15.10.2018 tarihli dosyaya sunulan Bilirkişi Heyeti raporu ile; kök rapor sonuç ve kanaatlerinin devam ettiği, davacının 5.000 TL – 8.000 TL arasında bir araç değer düşmesi zararının olabileceği, ancak bu zararın davacının maliki olmadığı dönemde tazmin talep edildiği ve ZMSS kapsamında davalı sigortacıya bu talebin yöneltilemeyeceği, davacı aracı satmış olmakla davacının piyasa rayiçlerine göre gerçek satış fiyatı ile rayiç arasında bir fark varsa ve bu davacının malvarlığında eksilme şeklinde ise bu farkın tazminini, zararı olarak tazmin talep etmesi gerektiğini, davacı lehine tazminata hükmedilecek olursa davacının talep tarihi olan 01.09.2016 tarihinden itibaren yasal faiz ile tahsil talep edebileceğini, bildirmişlerdir.
01.10.2019 tarihli dosyaya sunulan Bilirkişi Heyeti raporu ile; … plakalı aracın değer kaybı bu araç için yaklaşık olarak 6800 TL sonucu ve kanaati kurulunca uygun görülmekte olduğunu bildirmişlerdir.
26.08.2020 tarihli dosyaya sunulan Bilirkişi Heyeti raporu ile; davacının gerek tazminat talep tarihinde gerekse dava tarihinde araç sahibi olmadığı, araçta değer düşmesi iddiası ile tazminat talebi bakımından menfaatinin sabit olmadığını, araç satıldığına göre artık araçta ve dolayısı ile araç değer düşmesi bakımından satış bedelinde böyle bir değer düşüklüğü teyit edilemediği, bu nedenle dava konusu talepte bulunamayacağını, davacının kaza sonrası tazminat talep etmeden önce aracı sattığı gözetilerek satış fiyatı ile hasar görmeksizin satabileceği ve fakat satamadığı piyasa rayiçleri arasındaki farkı tazminat olarak talep edebileceği, ancak bunun için zararı ispat etmesi gerektiği, olası satış fiyatı ile fiilen gerçekleşen satış fiyatı arasında farkı davacı yanın ortaya koyması gerektiğini, heyetçe hazırlanan kök rapor ve eklerine yeni bir evrak ilave edilmediği takdirde aynı kararlarının geçerli olacağının belirtmişlerdir.

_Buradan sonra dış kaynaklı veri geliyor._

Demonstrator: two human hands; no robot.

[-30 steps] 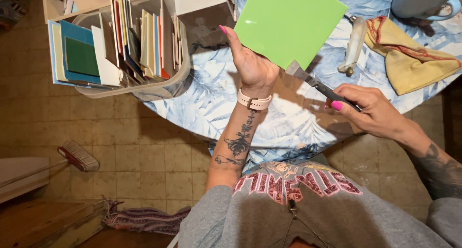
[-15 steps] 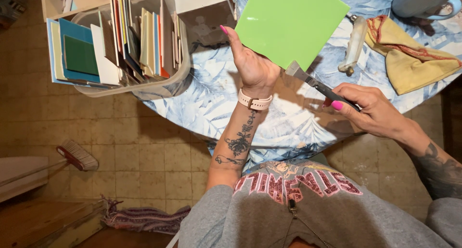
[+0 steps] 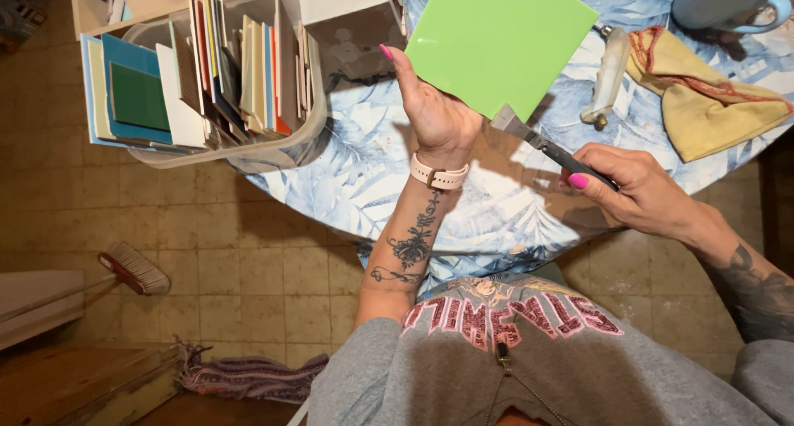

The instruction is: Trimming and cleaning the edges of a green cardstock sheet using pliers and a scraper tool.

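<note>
Holding item one, a square lime-green tile [image 3: 499,47], is the left hand [image 3: 434,116]: grip closed on the tile's lower left edge, fingers behind, thumb side forward, the tile raised above the table [image 3: 364,178] and tilted toward the person. Item two, a dark-handled cutting tool [image 3: 550,149] with a pale metal head, sits in the right hand [image 3: 633,190], grip wrapped shut round the handle, forefinger laid along it, the head touching the tile's lower corner. Risks, as judged from here: the tile is pinched at one edge only and unsupported in the air, so pressure from the tool could twist it out of the grip and drop it onto the table or the tiled floor [image 3: 207,260], where it would likely chip or break; a slip of the head off the glossy face could carry it toward the left palm or wrist. Nearby stock: clear plastic bin [image 3: 248,149] of upright coloured tiles at the table's edge, yellow cloth [image 3: 703,103], blue mug [image 3: 728,0], broom [image 3: 132,269] on the floor.
</note>
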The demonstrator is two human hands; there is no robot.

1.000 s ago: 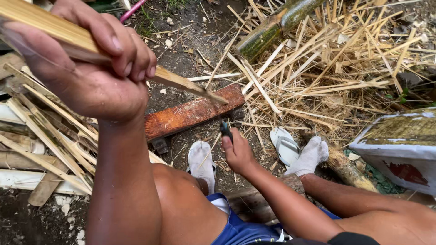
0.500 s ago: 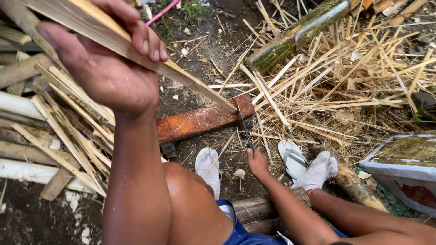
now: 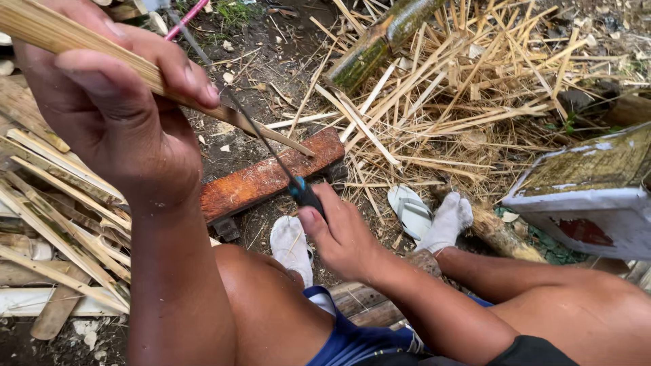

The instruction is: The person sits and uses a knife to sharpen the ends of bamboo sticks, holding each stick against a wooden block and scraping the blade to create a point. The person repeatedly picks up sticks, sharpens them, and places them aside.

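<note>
Far left I see a heap of split bamboo slats (image 3: 54, 224) lying on the dirt, pale and mixed w/ shavings. Above it my left hand (image 3: 115, 115) is raised close to the cam, fingers curled tight round a bamboo strip (image 3: 102, 57); thumb on the near side, other fingers wrapped over the top. Strip runs from the top-left corner down to the right, tapering to a thin tip that ends over the reddish-brown wooden plank (image 3: 271, 179). Plank lies flat on the ground, angled, approx mid-frame.

A thin dark blade (image 3: 234, 112) crosses the strip just right of my left fingers, going up-left from its handle. Can't tell if the edge is biting into the strip or just lying against it. My right hand (image 3: 342, 237) sits lower, centre, closed round the knife's blue-black handle (image 3: 305, 193); thumb along the side, fingers folded under, so grip is fully shut.

Below the hands: my bare knees, blue shorts, and both feet in white socks (image 3: 291, 244), one beside a pale sandal (image 3: 410, 210).

Right of centre is a big scatter of bamboo splinters and straw-like offcuts (image 3: 461, 102), w/ a green bamboo pole (image 3: 383, 41) lying across the top. Far right, a worn white box (image 3: 590, 196) w/ a mossy lid, well apart from both hands.
</note>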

12.12.2022 tarihli dosyaya sunulan Bilirkişi Heyeti raporu ile; Davacı … tarafından, işleteni ve maliki olduğu kanaatine varılan … plakalı aracın, 29.04.2016 tarihli Kadıköy Noter tasdikli araç satış sözleşmesi kapsamında satıldığının tespit edilmesi ve dava konusu değer kaybı bedelinin 01.09.2016 tarihinde …ndan talep edildiği kanaatine varılması neticesinde Davacı … tarafından dava konusu talep edilen değer kaybı hasar bedelinin işleteni ve maliki olduğu kanaatine varılan … plakalı aracın satış tarihi olan 29.04.2016 tarihinden sonraki tarih olan 01.09.2016 tarihinde, talep edildiği kanaatine varılması, dava konusu talep edilen değer kaybı hasarının,…’ de ek bildirimler kapsamında yer alan Ek.1 değer kaybı hesaplaması / madde 2 teminat dışı kalan haller bölümünde, 4.Paragraf / Fıkrası (4) yer alan: kaza tarihi ile ihbar tarihi arasında araç üzerinde mülkiyet değişikliği olan araçlar ile ilgili talepler, maddesi kapsamına girdiği kanaatine varılması nedeninden dolayı, nihai kararın mahkemeye ait olduğunu, davacı …’ın dava konusu talep edilen değer kaybı bedelini, davalı … Bürosunun talep etmesinin mümkün olmadığının kanaatine varıldığını, davacı vekili tarafından mahkemeye arz edilen itiraz dilekçesinde beyan edilen 15. Hukuk Dairesi tarafından 2015/6111E…2018/6093K sayılı dosyasında 27.06.2018 tarihinde verilen kararın 14. Sayfasında ilgili maddenin iptaline karar verilen karar tarihinin 27.06.2018 tarihi olduğu, dava konusu aracın kaza tarihinin 14.08.2015 tarihi olduğu, dava konusu araç satış tarihinin 29.04.2016 olduğu ile Türkiye Sigorta Şirketleri Birliği Motorlu taşıtlar bürosu başvuru tarihinin 01.09.2016 tarihi olduğu, kanaatine varıldığını, 24.04.2016 satış tarihinde hasarsız rayiç değerinin 108.564,58 TL ve hasarlı rayiç değerinin 103.136,35 TL olduğu, yine satış tarihindeki 29.04.2016’de hasarlı ve hasarsız rayiç değerleri arasında 5.428,23 TL fark olduğu kanaatine varıldığını, belirtmişlerdir.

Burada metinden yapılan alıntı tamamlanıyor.